An error was encountered:
<console>:42: error: object TTest is not a member of package org.apache.spark.mllib.stat.test
       test.TTest

...etc.

So how do I fix these issues/calculate a simple, one-sample t-statistic in Scala with a Spark kernel? Any instructions/guidance on how to understand the documentation will be helpful for the long-term as well.

user2205916
  • 3,196
  • 11
  • 54
  • 82

1 Answers1

0

the formula for computing one sample t test is quite straightforward to implement as a udf (user defined function)

udfs are how we can write custom functions to apply to different rows of the DataFrame. I assume you are okay with generating the aggregated values using standard groupby and agg functions.

import org.apache.spark.sql.functions.col
import org.apache.spark.sql.functions.udf
import org.apache.spark.sql.expressions.UserDefinedFunction

val data = Seq((310, 40, 300.0, 18.5), (310, 41, 320.0, 14.5)).toDF("mu", "sample_size", "sample_mean", "sample_sd")

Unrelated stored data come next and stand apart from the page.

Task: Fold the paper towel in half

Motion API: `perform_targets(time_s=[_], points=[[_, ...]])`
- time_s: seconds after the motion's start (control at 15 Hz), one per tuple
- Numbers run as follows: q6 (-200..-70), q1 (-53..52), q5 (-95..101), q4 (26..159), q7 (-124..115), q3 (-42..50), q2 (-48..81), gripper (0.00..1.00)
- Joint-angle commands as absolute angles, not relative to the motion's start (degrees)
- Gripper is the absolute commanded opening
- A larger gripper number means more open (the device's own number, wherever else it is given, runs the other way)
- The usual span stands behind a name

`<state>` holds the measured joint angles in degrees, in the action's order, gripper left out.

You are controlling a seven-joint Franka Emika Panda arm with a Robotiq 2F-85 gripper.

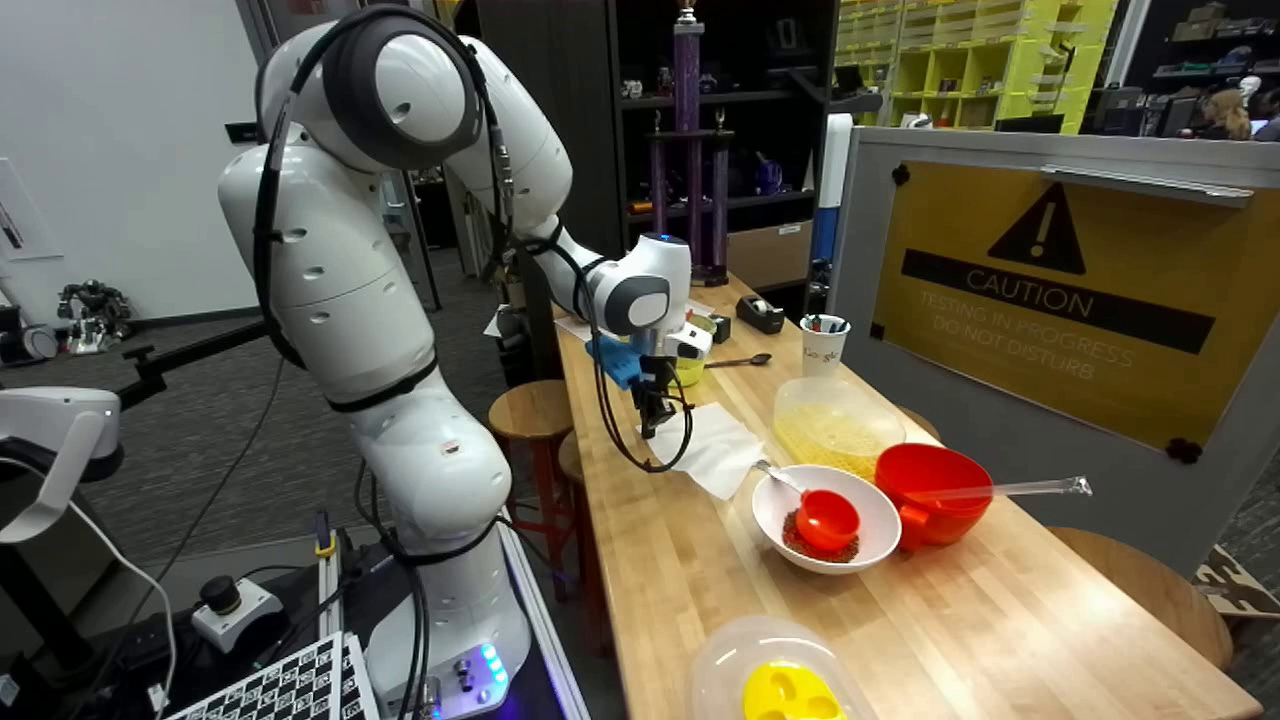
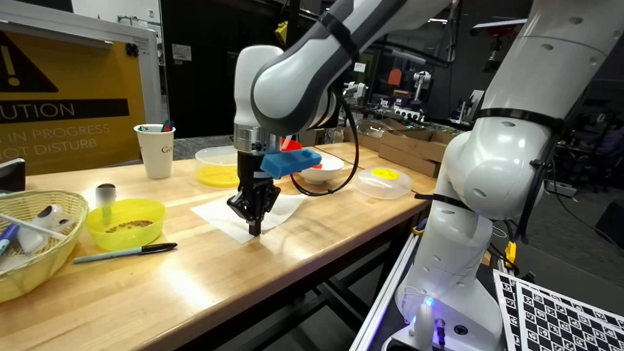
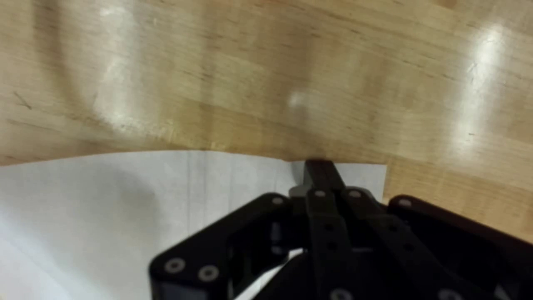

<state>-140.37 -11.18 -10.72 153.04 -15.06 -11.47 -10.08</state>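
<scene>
The white paper towel [image 1: 715,450] lies nearly flat on the wooden table, and it also shows in an exterior view [image 2: 219,214] and the wrist view [image 3: 104,204]. My gripper [image 1: 652,428] points down at the towel's near edge, close to a corner, and it also shows in an exterior view [image 2: 254,231]. In the wrist view the fingertips [image 3: 322,168] are together on the towel's edge. The paper buckles slightly beside them, so they look shut on the edge. The pinched part itself is hidden between the fingers.
A white bowl [image 1: 770,515] with red contents, a red cup [image 1: 935,485] and a clear tub [image 1: 840,425] stand close by the towel. A yellow bowl [image 2: 127,234], a marker [image 2: 124,253], a basket [image 2: 63,258] and a paper cup [image 2: 157,151] are also on the table.
</scene>
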Motion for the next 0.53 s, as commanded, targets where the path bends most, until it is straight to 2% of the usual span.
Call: perform_targets(time_s=[0.0, 0.47], points=[[-140.24, -11.48, -12.18, 153.03, -13.82, -11.25, -9.89, 0.0], [-138.33, -11.66, -12.18, 154.37, -13.77, -11.17, -15.52, 0.0]])
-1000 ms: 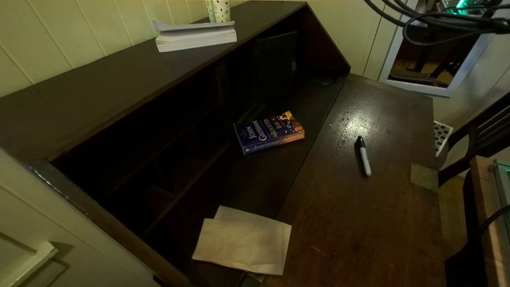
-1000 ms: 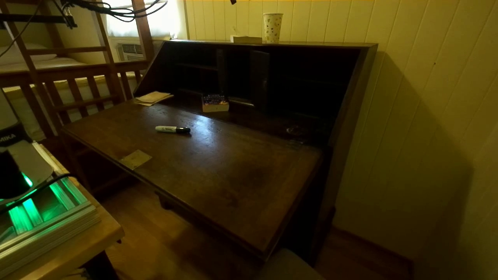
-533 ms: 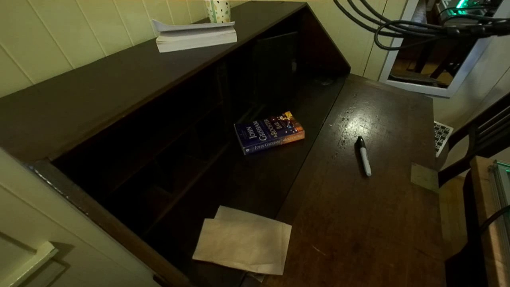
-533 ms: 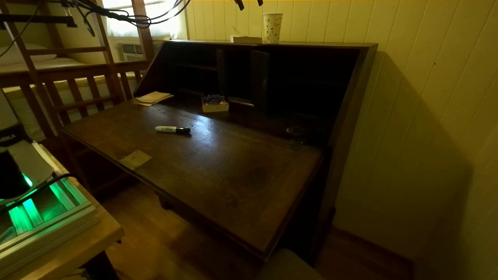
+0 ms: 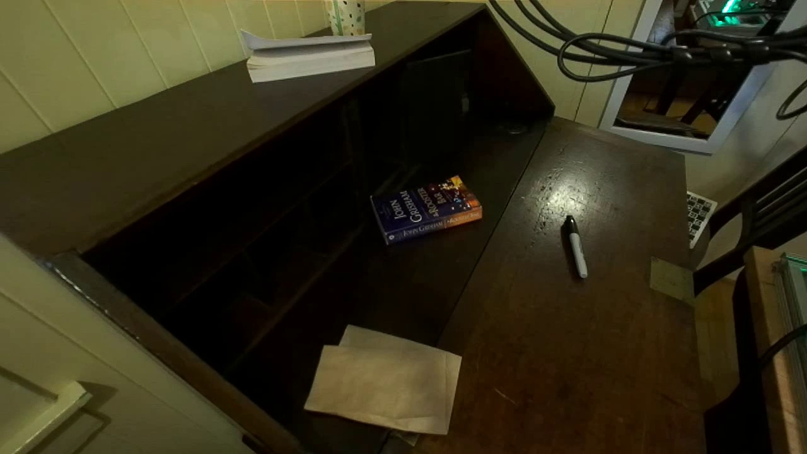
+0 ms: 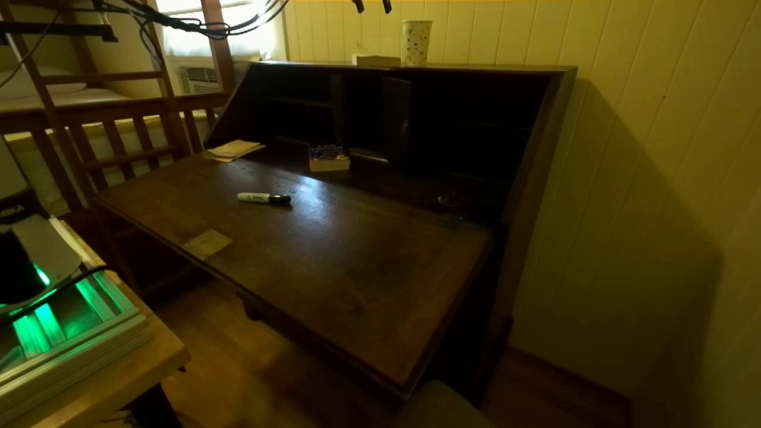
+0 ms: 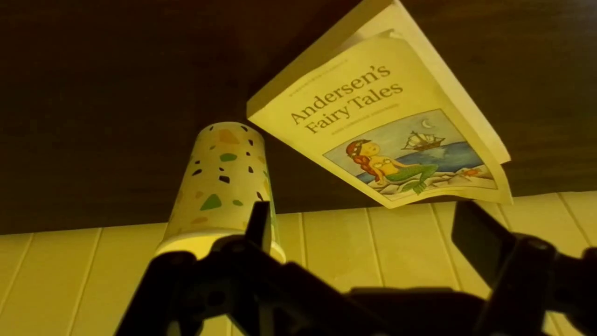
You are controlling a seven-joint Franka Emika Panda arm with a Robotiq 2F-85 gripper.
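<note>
Andersen's Fairy Tales paperback (image 7: pixel 359 107): lies loose on the secretary desk's top ledge (image 5: pixel 157 139), front cover curling up off its pages.
Speckle-print paper cup (image 7: pixel 224 172): upright, just beside one corner of that paperback.
Pincer (image 7: pixel 363 221): fingers (image 7: pixel 482 242) wide apart, clamped on nothing, hanging above the ledge; one finger crosses in front of the cup in the wrist view.
Fingertips (image 6: pixel 358 7): both dip plainly into an exterior view, above the paperback from that angle; a second ago they barely showed.
Cable bundle (image 5: pixel 678 55): reaches farther in as well; I take it the pincer has come lower, nearer book and cup, disturbing neither.
Ledge's front edge (image 5: pixel 239 153): close by the paperback, dark compartments (image 5: pixel 271 271) below, so a shove that way looks risky.
Paneled wall (image 7: pixel 336 252): right behind both, cramping that side; I'd judge the roomier stretch lies past the paperback, away from the cup.
Drop-front writing leaf (image 5: pixel 567 353): lower down, with a black-capped marker (image 5: pixel 576 247) lying on it, unmoved.
The Rooster Bar paperback (image 5: pixel 425 210): flat on the recessed surface behind that leaf, tan paper sheets (image 5: pixel 384 384) well apart from it, partly over the leaf.
</note>
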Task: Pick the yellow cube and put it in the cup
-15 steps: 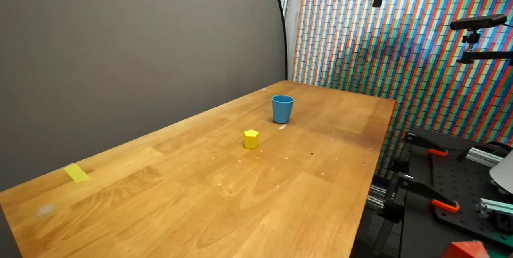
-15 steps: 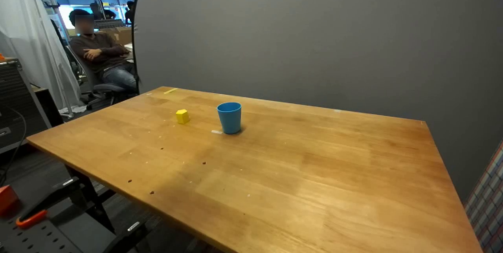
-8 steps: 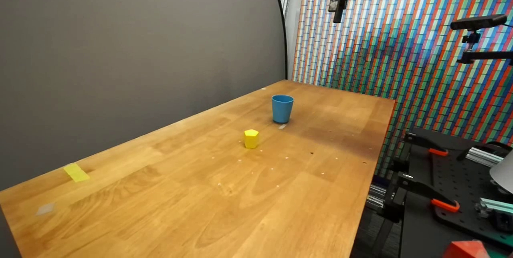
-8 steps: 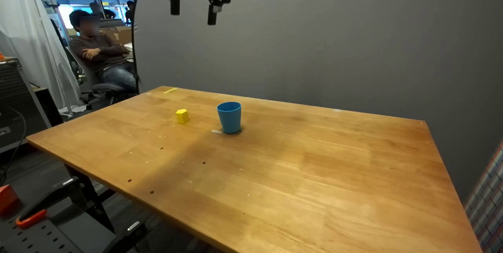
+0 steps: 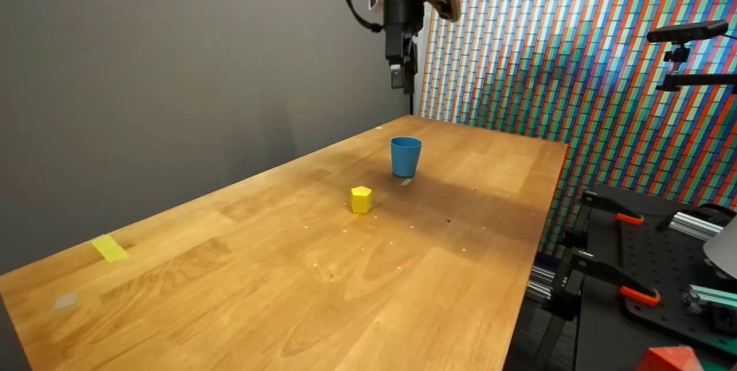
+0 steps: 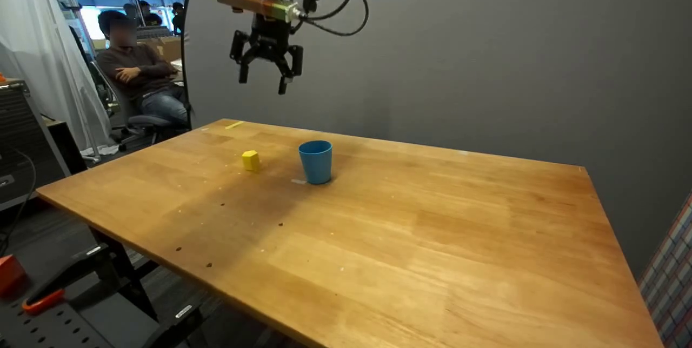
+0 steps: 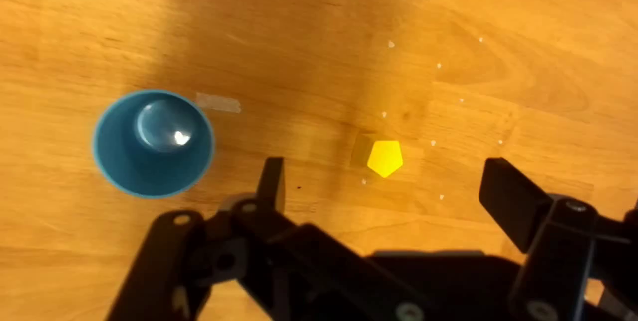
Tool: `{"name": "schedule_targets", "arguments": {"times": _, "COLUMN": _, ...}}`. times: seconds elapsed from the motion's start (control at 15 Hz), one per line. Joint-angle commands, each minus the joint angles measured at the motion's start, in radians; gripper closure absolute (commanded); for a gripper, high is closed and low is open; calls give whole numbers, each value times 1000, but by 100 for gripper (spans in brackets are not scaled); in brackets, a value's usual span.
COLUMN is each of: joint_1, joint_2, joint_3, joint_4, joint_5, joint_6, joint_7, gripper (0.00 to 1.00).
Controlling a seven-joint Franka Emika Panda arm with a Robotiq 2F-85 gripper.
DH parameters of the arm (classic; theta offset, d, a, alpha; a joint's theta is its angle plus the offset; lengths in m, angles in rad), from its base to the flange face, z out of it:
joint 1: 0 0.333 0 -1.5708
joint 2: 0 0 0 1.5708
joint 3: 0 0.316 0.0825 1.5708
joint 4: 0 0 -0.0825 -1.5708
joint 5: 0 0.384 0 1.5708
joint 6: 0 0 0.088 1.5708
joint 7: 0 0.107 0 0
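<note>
My gripper [image 6: 263, 86] hangs high over the wooden table [image 6: 432, 218], spread wide and holding nothing; in the wrist view the yellow cube [image 7: 385, 158] stands right of the blue cup [image 7: 153, 144], not touching it. If I come down too much to the left, I could tip the cup, and closing askew on the cube's five-sided shape might pinch a corner and spin it away.

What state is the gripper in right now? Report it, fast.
Gripper: open, holding nothing; the yellow cube sits on the table.
</note>
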Motion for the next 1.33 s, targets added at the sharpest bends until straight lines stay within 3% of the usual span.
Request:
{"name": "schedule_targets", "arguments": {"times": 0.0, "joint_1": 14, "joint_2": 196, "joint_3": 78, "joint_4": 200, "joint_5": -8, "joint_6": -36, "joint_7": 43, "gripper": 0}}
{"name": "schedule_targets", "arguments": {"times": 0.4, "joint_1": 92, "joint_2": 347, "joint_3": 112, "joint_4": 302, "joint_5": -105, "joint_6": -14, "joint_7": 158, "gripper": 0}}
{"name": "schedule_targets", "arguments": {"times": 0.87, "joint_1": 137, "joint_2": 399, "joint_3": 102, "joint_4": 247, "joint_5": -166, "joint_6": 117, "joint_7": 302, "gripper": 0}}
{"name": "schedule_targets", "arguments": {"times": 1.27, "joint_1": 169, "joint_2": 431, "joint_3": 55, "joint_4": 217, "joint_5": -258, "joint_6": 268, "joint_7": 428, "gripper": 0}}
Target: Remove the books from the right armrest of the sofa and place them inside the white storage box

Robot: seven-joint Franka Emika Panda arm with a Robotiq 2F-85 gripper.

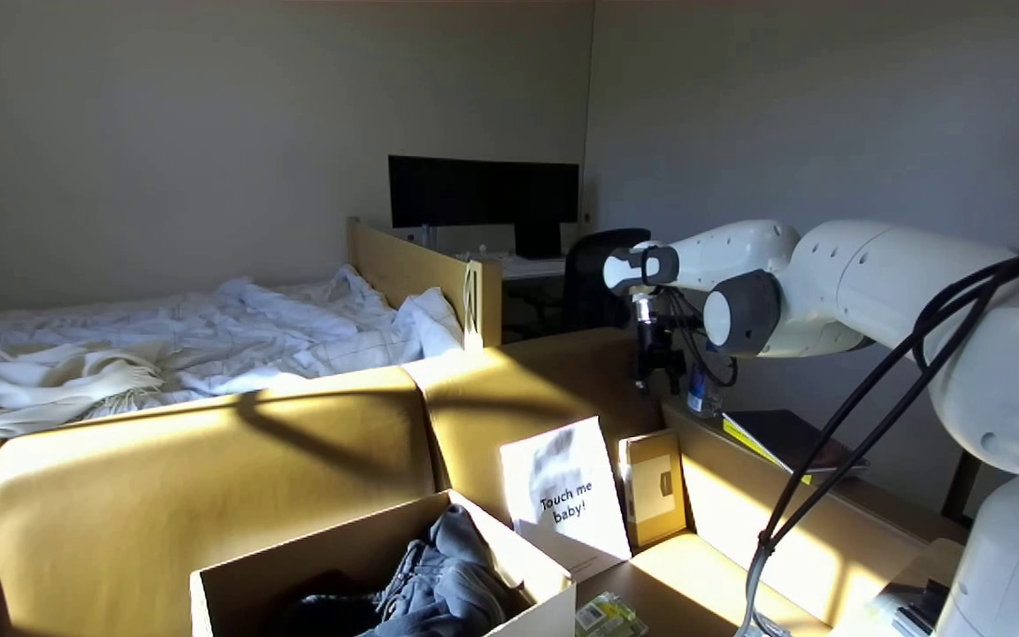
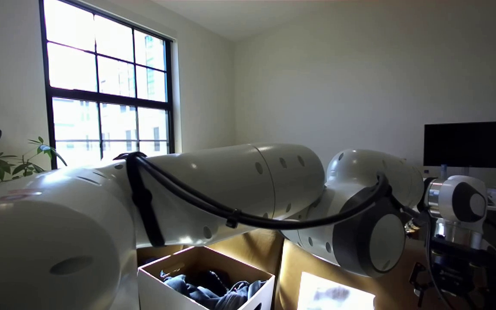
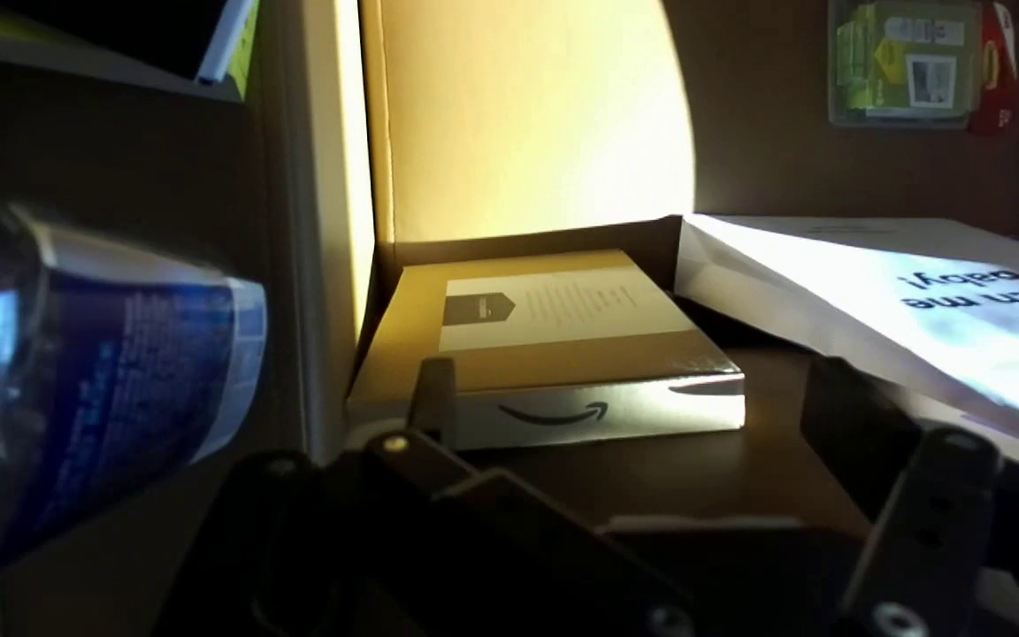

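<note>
The books [image 1: 784,438], dark-covered with yellow edges underneath, lie on the right armrest [image 1: 885,513] of the tan sofa [image 1: 209,478]. In the wrist view part of the books [image 3: 120,40] shows at the top left corner. The white storage box [image 1: 555,612] stands on the sofa with dark clothing inside; it also shows in an exterior view [image 2: 162,295]. My gripper [image 1: 658,380] is in the air by the sofa back, near the armrest's far end and apart from the books. In the wrist view its fingers [image 3: 633,389] are spread with nothing between them.
A clear bottle [image 1: 702,394] with a blue label stands on the armrest beside the gripper, close in the wrist view [image 3: 138,372]. A brown box [image 1: 655,487] and a white "Touch me baby!" bag [image 1: 563,495] lean on the sofa back. A plastic package [image 1: 609,617] lies on the seat.
</note>
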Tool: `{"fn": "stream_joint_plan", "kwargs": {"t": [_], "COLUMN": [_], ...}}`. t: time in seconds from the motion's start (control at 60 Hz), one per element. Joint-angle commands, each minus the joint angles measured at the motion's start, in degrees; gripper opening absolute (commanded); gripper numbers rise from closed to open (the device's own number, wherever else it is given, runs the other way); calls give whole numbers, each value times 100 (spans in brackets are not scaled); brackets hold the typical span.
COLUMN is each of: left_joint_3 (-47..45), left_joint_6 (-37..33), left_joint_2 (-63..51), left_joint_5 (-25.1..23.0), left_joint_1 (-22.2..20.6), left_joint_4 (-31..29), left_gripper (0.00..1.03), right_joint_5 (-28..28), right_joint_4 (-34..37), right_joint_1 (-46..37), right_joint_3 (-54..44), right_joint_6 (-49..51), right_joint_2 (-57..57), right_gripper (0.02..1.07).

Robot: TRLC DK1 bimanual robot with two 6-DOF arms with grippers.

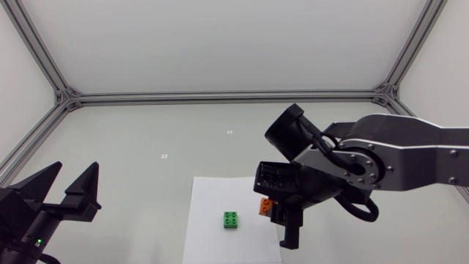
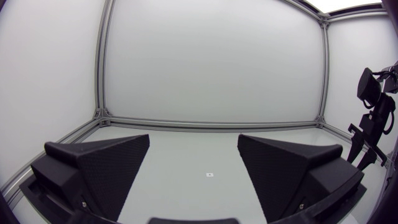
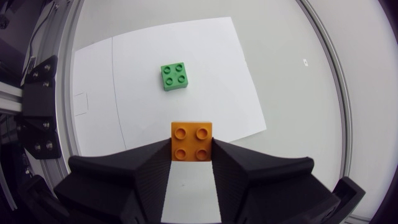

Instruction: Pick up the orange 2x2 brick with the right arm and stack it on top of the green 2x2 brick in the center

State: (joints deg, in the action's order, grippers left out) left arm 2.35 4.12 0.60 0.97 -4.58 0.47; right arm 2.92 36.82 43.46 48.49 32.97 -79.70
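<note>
The orange 2x2 brick (image 3: 191, 141) sits between the fingertips of my right gripper (image 3: 191, 150), and both fingers press its sides. In the head view the orange brick (image 1: 264, 207) shows partly under the right gripper (image 1: 273, 215), by the right edge of the white sheet. The green 2x2 brick (image 1: 231, 220) lies a short way to its left on the sheet, studs up. From the right wrist, the green brick (image 3: 175, 76) is ahead of the gripper and apart from it. My left gripper (image 1: 69, 192) stays open at the table's left, holding nothing.
A white paper sheet (image 1: 212, 235) lies on the grey table under both bricks. Aluminium frame rails (image 1: 220, 97) run along the back and sides. My right arm (image 2: 373, 118) shows far off beside the open left gripper (image 2: 194, 163).
</note>
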Motion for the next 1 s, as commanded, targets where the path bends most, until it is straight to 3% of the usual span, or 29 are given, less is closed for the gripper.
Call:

+---+-----------+-----------+---------+
| mu|sample_size|sample_mean|sample_sd|
+---+-----------+-----------+---------+
|310|         40|      300.0|     18.5|
|310|         41|      320.0|     14.5|
+---+-----------+-----------+---------+

val testStatisticUdf: UserDefinedFunction = udf {
  (sample_mean: Double, mu:Double, sample_sd:Double, sample_size: Int) => 
    (sample_mean - mu) / (sample_sd / math.sqrt(sample_size.toDouble))
}

val result = data.withColumn("testStatistic", testStatisticUdf(col("sample_mean"), col("mu"), col("sample_sd"), col("sample_size")))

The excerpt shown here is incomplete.